Они успевают выйти. А я успеваю заметить, как красные фески футболистов пузатого врываются в курильню. Захлопываю дверь за собой. Мрак декабрьской ночи. Вижу в ночи помоечные бачки. Волоку их один за другим к дверям. Это ненадолго.
— Дуйте через кофейню на улицу! — кричу соотечественникам.
На втором этаже по периметру дворика зажигаются окна. Дверь трещит. Окно надо мной распахивается, и в нем появляется круглая усатая рожа.
— Шах-марах-барых-бултых! — рычит турок из окна.
В его руках цветочный горшок с растением. Рододендрон ли, пальма ли карликовая, фикус ли альпийский — в комнатных растениях я не разбираюсь. Пальцы турка отпускают горшок, и растение начинает медленно-медленно лететь в мое темечко. И даже в своем времени я не успеваю увернуться. Только вспышка в мозгу — и все.
Открываю глаза и вижу. Нет, не турки склонились надо мной и не на пьяном я Монмартре. Бровастое лицо крестьянина и моложавое лицо блондинки.
— Очнулся, — говорит Василий Илларионович.
— Бедненький, — говорит Лариса и гладит меня по темечку, на котором выросла шишка.
— Где я? — задаю вопрос из какого-то фильма.
— Ты в гостинице, Сашенька, — отвечает блондинка. — Тебе надо куда-нибудь позвонить?
— Не надо. Завтра, — говорю. — А турки?
— Я с этих турок шапки-то посрывал! — говорит Василий Илларионович. — А девушка где? Валери? И мой бумажник?
— Они ушли вместе, думаю.
— Вы знаете, где она живет? Или телефон? — спрашивает Лариса. — Может, как-то получится узнать и вернуть.
— Я с ней познакомился за десять минут до вас, — отвечаю. — Бесполезный номер.
— Плевать на деньги, — отмахивается Василий Илларионович. — Полторы тысячи франков. Жаль, но плевать. Главное — живые.

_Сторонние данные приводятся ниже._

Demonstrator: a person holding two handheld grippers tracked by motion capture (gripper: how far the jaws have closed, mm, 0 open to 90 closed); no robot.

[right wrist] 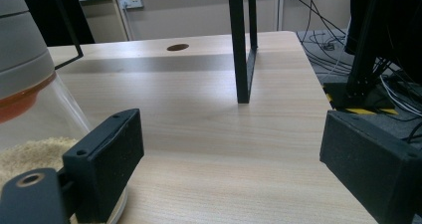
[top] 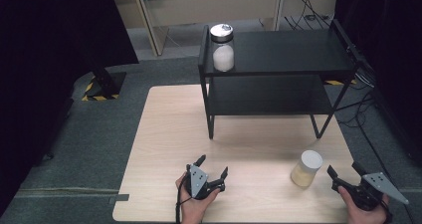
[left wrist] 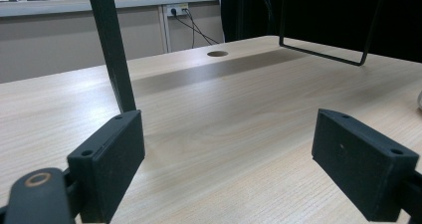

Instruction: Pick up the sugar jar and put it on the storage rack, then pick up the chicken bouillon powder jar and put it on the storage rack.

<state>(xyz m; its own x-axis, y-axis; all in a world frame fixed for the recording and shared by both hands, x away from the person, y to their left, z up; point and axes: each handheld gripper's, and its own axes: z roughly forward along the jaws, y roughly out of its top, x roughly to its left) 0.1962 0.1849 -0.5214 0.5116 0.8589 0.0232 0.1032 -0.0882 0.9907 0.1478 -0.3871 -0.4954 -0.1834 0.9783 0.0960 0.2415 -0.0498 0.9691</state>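
Two grippers are mine, both low near the near edge of the light wooden table [top: 164, 134]. My left gripper [top: 213, 170] sits toward the middle of that edge, jaws spread wide with nothing between them; in the left gripper view [left wrist: 229, 149] bare wood runs ahead to the black shelf rack's [top: 278, 52] leg and a round hole [left wrist: 217, 54] in the tabletop. My right gripper [top: 343, 175] is by the table's right corner, jaws equally wide apart and gripping nothing. Just left of it stands a jar with a pale lid [top: 306, 168], holding yellowish grain; in the right gripper view that jar [right wrist: 30, 109] rises beside my left-hand jaw, outside the gap, an orange band under its lid. Open board lies between the two grippers and between them and the rack's legs. On the rack's top shelf, at its left end, stands a glass jar with a metal lid [top: 222, 47], part full of white powder. The lower shelf is bare. No label or writing is legible on either jar
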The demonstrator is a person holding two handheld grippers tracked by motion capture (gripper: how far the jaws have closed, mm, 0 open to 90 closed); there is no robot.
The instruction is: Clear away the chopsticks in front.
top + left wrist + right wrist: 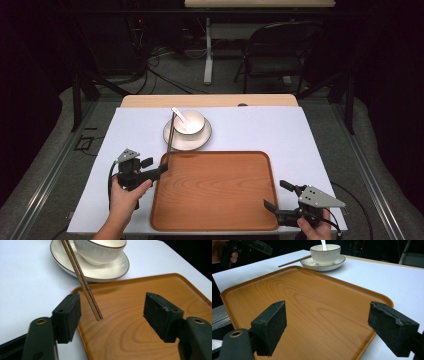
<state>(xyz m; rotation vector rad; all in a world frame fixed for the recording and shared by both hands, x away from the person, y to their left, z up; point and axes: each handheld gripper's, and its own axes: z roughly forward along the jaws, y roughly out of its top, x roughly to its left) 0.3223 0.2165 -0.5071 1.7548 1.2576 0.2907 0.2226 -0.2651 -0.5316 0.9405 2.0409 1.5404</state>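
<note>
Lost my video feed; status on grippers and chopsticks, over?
Left gripper open, chopsticks between jaws, ungripped. Right gripper open over tray. Chopsticks lean on plate rim. Nothing blocking.

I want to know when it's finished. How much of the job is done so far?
Already done: the bowl with its spoon sits on the plate. In hand: the open left gripper has its jaws around the chopsticks, not squeezing. Left: the tray holds nothing, and the open right gripper waits over it.

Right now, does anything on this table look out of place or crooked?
The chopsticks sit oddly: propped on the saucer rim, slanting down so their tips rest on the tray corner. Bowl and spoon look tidy; nothing is spilled.
</note>
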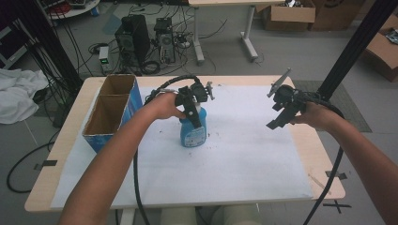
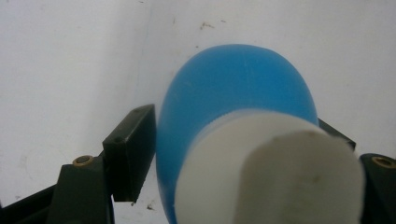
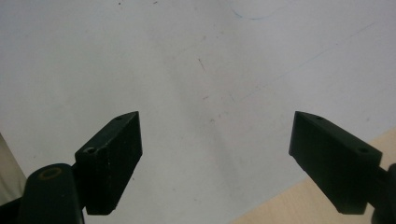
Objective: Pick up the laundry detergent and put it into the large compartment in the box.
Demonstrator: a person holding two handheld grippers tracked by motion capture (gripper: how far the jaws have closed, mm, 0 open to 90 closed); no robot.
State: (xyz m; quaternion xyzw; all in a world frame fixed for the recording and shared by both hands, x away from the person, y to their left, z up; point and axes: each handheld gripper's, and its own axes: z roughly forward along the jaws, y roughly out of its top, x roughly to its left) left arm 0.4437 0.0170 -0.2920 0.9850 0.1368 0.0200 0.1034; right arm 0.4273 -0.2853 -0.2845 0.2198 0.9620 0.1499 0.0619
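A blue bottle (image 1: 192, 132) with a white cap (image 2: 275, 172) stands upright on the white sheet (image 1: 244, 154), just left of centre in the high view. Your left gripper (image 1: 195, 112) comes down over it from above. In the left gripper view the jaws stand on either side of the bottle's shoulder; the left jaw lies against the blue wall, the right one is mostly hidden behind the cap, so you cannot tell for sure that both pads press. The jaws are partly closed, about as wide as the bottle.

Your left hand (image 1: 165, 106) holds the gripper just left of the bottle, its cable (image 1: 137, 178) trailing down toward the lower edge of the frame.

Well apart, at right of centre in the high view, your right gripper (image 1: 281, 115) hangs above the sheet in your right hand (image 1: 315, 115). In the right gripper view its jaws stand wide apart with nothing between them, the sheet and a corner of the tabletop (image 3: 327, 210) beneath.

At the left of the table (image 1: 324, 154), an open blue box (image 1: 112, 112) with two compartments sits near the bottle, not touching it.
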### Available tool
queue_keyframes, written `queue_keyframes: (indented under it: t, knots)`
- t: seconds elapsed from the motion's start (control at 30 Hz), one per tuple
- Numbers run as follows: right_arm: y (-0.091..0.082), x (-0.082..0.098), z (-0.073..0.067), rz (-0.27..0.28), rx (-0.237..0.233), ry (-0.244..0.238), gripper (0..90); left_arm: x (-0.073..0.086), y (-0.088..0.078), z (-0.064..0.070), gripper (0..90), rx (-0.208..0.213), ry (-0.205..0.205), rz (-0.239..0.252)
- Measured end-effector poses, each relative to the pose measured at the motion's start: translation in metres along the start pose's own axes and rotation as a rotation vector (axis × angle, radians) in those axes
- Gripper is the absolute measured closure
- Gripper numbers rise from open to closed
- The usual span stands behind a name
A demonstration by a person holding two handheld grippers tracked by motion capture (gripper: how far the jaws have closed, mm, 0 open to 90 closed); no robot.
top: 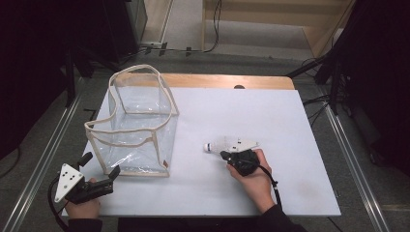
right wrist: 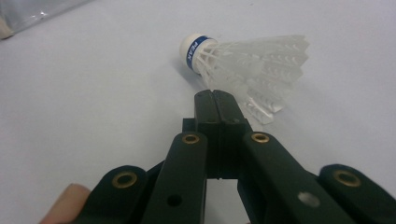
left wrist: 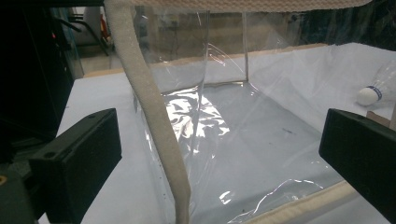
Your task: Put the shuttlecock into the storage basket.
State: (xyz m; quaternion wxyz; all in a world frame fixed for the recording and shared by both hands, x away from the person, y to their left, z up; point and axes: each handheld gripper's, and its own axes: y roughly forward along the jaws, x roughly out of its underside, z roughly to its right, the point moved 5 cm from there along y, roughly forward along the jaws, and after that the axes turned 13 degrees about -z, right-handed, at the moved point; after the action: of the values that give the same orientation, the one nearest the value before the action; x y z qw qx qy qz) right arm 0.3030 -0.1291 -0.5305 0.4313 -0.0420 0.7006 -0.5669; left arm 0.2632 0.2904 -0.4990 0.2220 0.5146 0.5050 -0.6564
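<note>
A white shuttlecock [right wrist: 233, 56] with a blue band around its cork lies on its side on the white table [top: 270, 121]. My right gripper [right wrist: 215, 93] is shut, and its joined tips sit right at the feather skirt. No part of the skirt shows between the jaws. In the high view the right gripper [top: 225, 155] sits just right of the shuttlecock [top: 218, 144], cork pointing left. My left gripper [top: 100, 170] stands open at the table's front left corner, facing the clear bag [top: 138, 125]. A cream-trimmed edge of the bag [left wrist: 154, 116] runs between its open jaws without touching them.
The clear bag stands upright with its mouth open on the left half of the table. A wooden strip [top: 227, 80] runs along the far edge. Metal rails [top: 353, 164] flank the table on both sides. The shuttlecock [left wrist: 373, 91] appears at the right in the left gripper view.
</note>
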Motion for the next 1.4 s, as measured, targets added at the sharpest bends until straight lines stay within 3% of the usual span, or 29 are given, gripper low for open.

— Бедненький, — повторяет блондинка.
— Ты, Ларисочка, за ним пригляди, — говорит Василий Илларионович. — А я пойду к себе. Надо поспать чуток.

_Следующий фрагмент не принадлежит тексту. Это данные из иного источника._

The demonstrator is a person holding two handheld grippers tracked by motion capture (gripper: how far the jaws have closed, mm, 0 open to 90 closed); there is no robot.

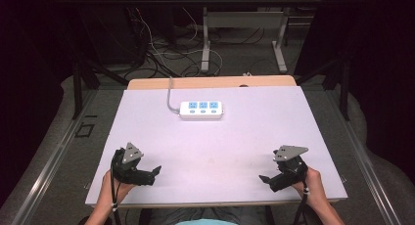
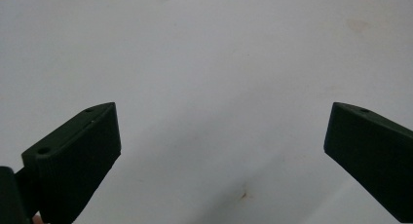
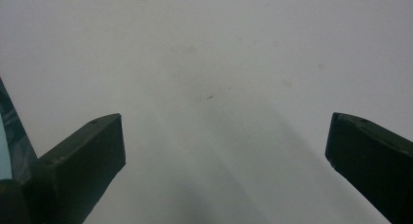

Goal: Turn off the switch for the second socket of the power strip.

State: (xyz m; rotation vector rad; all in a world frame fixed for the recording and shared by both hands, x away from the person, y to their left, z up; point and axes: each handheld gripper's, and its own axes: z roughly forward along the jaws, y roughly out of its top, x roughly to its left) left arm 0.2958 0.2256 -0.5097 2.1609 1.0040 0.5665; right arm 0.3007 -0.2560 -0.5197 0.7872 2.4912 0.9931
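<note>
A white power strip (image 1: 201, 109) with three blue sockets lies at the back middle of the white table (image 1: 215, 146), its grey cord (image 1: 170, 95) running off the far edge. My left gripper (image 1: 155, 172) rests near the front left, held by a hand, jaws pointing right. My right gripper (image 1: 263, 179) rests near the front right, jaws pointing left. In the left gripper view the left gripper (image 2: 221, 136) stands open over bare table. In the right gripper view the right gripper (image 3: 224, 141) is also open with nothing between its jaws. Both are far from the power strip.
The table's wooden far edge (image 1: 210, 81) shows behind the white sheet. Beyond it are a floor with tangled cables (image 1: 161, 54) and the legs of another table (image 1: 205, 44). Metal rails (image 1: 54, 156) run along both sides.
</note>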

— В десять часов уезжаем в Версаль! — напоминает Лариса.
Я лежу посреди широкой кровати, а они сидят возле меня. Крестьянин поднимается и уходит. Комната квадратная, из тех, какие бывают в дешевых гостиницах. Но я не успеваю разглядеть ее. Лариса выключает лампу и начинает приглядывать за мной. И я приглядываю за ней. Последние несколько часов и перипетии ночи подготовили близость. И она, подготовленная, удалась. Лобки стучали, как клапаны в испорченном двигателе. Но лучше стук лобков, чем цветочным горшком по темечку. Хотя, в конечном счете, и то и другое хорошо.

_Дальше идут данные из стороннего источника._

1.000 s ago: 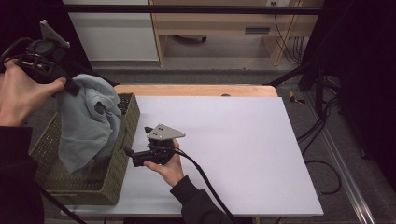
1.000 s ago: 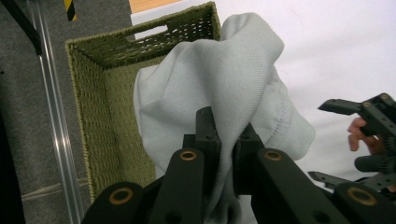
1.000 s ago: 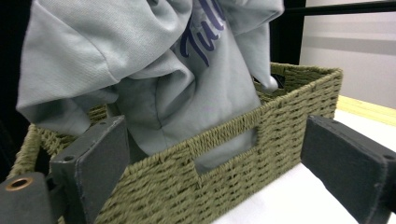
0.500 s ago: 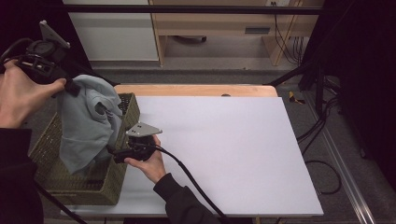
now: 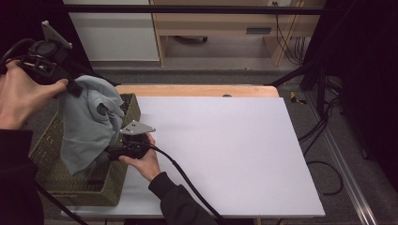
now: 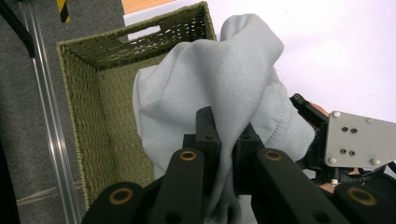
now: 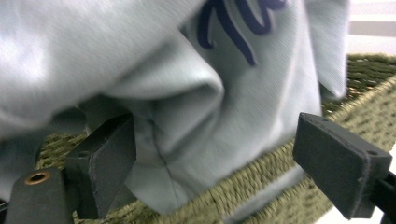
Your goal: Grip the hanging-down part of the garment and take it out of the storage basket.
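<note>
A light grey sweatshirt (image 5: 87,126) hangs over the olive woven basket (image 5: 61,185) at the table's left. My left gripper (image 5: 71,88) is shut on the sweatshirt's upper edge and holds it up; in the left gripper view the cloth (image 6: 219,84) is pinched between the jaws of this gripper (image 6: 227,135). My right gripper (image 5: 112,152) reaches in from the table side at the basket's rim. Its jaws stand open around a fold of the sweatshirt (image 7: 196,93), which bears dark blue lettering (image 7: 233,23), just above the rim (image 7: 261,172).
The white table top (image 5: 225,150) spreads to the right of the basket. A cable (image 5: 187,183) trails from the right gripper across the table's front. Wooden furniture (image 5: 220,28) and floor cables (image 5: 324,131) lie beyond the table.
My right gripper has moved left across the table to the basket's rim and now has the hanging sweatshirt between its open jaws. The left gripper keeps holding the sweatshirt up.
</note>
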### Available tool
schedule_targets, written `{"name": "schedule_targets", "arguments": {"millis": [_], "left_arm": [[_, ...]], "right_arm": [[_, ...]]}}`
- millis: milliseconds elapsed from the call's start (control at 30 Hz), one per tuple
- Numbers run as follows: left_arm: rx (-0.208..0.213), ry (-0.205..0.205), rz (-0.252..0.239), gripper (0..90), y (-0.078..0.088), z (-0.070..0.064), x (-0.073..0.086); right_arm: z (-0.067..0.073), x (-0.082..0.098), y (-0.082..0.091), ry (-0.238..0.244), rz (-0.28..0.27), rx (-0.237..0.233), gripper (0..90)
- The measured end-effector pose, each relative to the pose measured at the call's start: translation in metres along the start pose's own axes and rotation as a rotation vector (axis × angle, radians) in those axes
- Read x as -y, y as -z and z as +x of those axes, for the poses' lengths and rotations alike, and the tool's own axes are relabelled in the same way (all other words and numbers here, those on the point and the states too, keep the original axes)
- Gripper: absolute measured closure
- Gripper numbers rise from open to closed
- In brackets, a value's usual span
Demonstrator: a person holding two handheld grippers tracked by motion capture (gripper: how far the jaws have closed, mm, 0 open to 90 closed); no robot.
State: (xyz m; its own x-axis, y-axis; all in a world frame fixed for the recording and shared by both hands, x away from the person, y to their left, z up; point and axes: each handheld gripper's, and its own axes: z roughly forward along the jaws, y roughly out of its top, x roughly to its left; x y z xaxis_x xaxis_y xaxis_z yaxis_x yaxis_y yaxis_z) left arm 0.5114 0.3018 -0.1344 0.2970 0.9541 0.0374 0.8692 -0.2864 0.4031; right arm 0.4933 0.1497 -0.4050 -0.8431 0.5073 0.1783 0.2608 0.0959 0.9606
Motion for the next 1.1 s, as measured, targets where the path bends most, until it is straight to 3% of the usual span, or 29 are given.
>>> {"name": "schedule_targets", "arguments": {"millis": [133,200,233,267,433,467,733,1100], "left_arm": [[0.002,-0.007,0.001,84.1,0.000,-0.002,-0.001],[0.001,-0.008,0.000,84.1,0.000,-0.002,0.000],[-0.001,-0.006,-0.002,84.1,0.000,-0.002,0.000],[-0.001,-0.004,-0.004,84.1,0.000,-0.002,0.000],[-0.004,-0.001,-0.009,84.1,0.000,0.000,0.001],[-0.003,0.001,-0.010,84.1,0.000,0.001,0.001],[-0.011,0.009,-0.018,84.1,0.002,0.006,0.004],[-0.006,0.027,-0.028,84.1,0.003,0.011,0.007]], "right_arm": [[0.003,-0.004,-0.007,0.006,0.009,-0.009,20.0],[0.005,-0.004,-0.008,0.011,0.005,0.001,31.2],[0.007,-0.004,-0.009,0.011,0.004,0.000,43.3],[0.007,-0.004,-0.009,0.011,0.004,0.000,43.3],[0.004,-0.004,-0.008,0.013,0.006,0.008,79.4],[0.003,-0.005,-0.007,0.017,0.003,0.004,82.2],[0.000,-0.012,0.007,0.042,-0.006,-0.031,85.4],[-0.011,-0.034,0.055,0.057,-0.073,-0.019,85.8]]}}
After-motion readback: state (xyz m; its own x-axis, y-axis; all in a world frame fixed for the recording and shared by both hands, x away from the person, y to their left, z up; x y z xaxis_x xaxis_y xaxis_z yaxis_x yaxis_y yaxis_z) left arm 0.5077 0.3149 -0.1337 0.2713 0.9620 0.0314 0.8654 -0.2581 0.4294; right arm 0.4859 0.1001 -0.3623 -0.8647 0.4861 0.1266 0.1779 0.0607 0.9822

Старик-Вольтер возник из пространства и сказал, посмеиваясь своими бледными кривыми губами:
— Сынок, значение каждого слова бесконечно. Его можно понимать, снимая слой за слоем. Если ты станешь плясать на поверхности, то так и будет продолжаться без конца. Если я говорю: «Выпей, сынок», то это не значит, что следует пить виски без меры и драться с османами. У слова «выпей» девятьсот девяносто девять смыслов. Неужели, сынок, жизнь тебя еще не научила?
Лариса целует мое плечо и постанывает от свершившегося удовлетворения. У нее свои интересы, и я не вмешиваюсь.
— Выходит, что не научила, — отвечаю Учителю. — Но есть ли в слове еще один, тысячный, смысл?